[TASK BRIEF]:
Write out, with no changes, every line starting at the one that contains "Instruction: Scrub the" and ending at the last line of the data below. Leave pictures out.

[RAW DATA]:
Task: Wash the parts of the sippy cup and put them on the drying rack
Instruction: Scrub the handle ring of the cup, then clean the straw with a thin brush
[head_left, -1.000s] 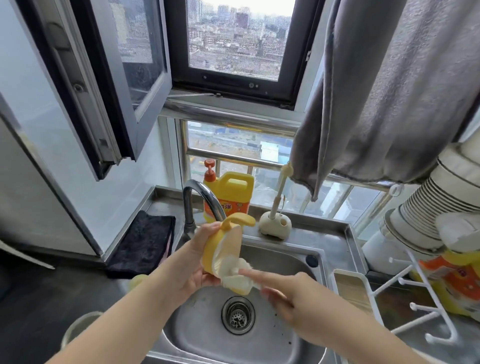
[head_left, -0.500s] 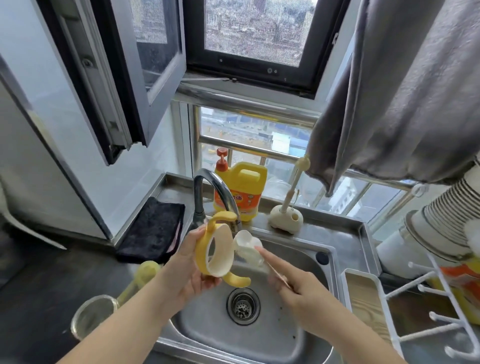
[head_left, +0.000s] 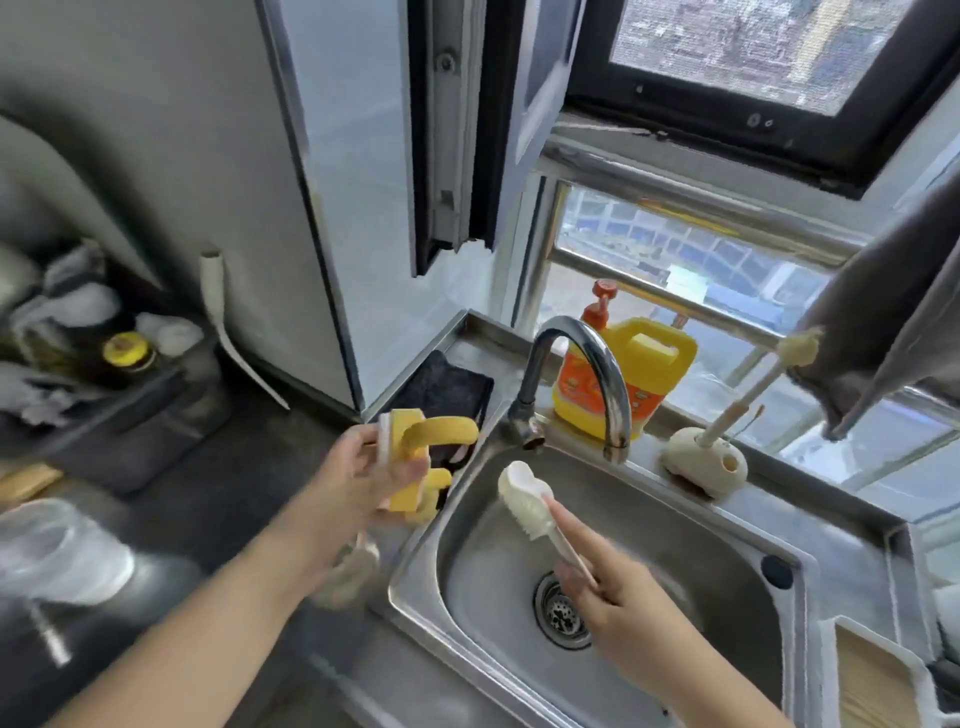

[TASK ANSWER]:
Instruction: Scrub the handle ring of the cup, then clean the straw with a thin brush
[head_left, -1.000s] 
[head_left, -0.500s] 
[head_left, +0.000s] 

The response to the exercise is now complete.